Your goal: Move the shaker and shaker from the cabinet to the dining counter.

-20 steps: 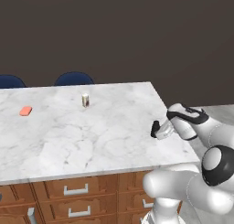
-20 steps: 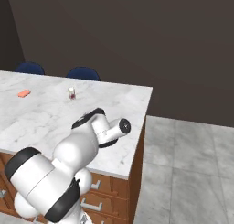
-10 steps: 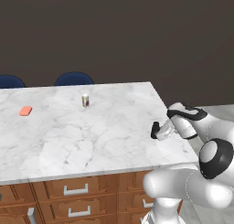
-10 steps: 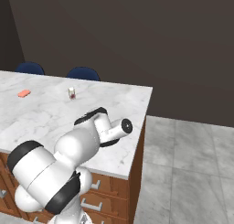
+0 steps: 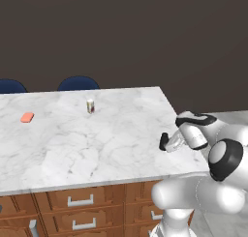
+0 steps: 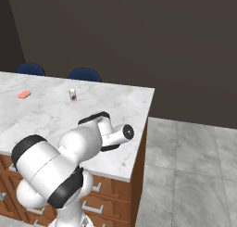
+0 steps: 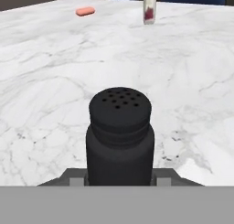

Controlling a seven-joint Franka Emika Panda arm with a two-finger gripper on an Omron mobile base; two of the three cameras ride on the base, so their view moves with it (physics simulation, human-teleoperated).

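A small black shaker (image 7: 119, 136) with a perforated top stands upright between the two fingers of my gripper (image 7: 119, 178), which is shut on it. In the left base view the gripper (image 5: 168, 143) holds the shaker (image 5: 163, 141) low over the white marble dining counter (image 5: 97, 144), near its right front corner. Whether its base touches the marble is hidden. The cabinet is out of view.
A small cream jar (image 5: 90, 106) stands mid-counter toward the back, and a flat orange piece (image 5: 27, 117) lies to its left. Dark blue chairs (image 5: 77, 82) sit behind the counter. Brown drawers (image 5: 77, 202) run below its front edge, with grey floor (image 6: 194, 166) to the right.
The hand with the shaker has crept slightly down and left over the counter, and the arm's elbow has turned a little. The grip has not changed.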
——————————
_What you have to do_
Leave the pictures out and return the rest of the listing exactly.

_Written response_
Your goal: Move the shaker and shaker from the cabinet to the dining counter.

-20 steps: 
-20 steps: 
-10 steps: 
-10 steps: 
+0 steps: 
+0 steps: 
+0 steps: 

Controlling a seven-joint Franka Emika Panda arm with a two-finger gripper on an Omron mobile base; two of the three cameras ride on the base, so their view moves with it (physics simulation, human-teleoperated).

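A small black shaker (image 7: 119, 136) with a perforated top stands upright between the two fingers of my gripper (image 7: 119, 178), which is shut on it. In the left base view the gripper (image 5: 168, 143) holds the shaker (image 5: 163, 141) low over the white marble dining counter (image 5: 97, 144), near its right front corner. Whether its base touches the marble is hidden. The cabinet is out of view.
A small cream jar (image 5: 90, 106) stands mid-counter toward the back, and a flat orange piece (image 5: 27, 117) lies to its left. Dark blue chairs (image 5: 77, 82) sit behind the counter. Brown drawers (image 5: 77, 202) run below its front edge, with grey floor (image 6: 194, 166) to the right.
The hand with the shaker has crept slightly down and left over the counter, and the arm's elbow has turned a little. The grip has not changed.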

What appears above is the full answer.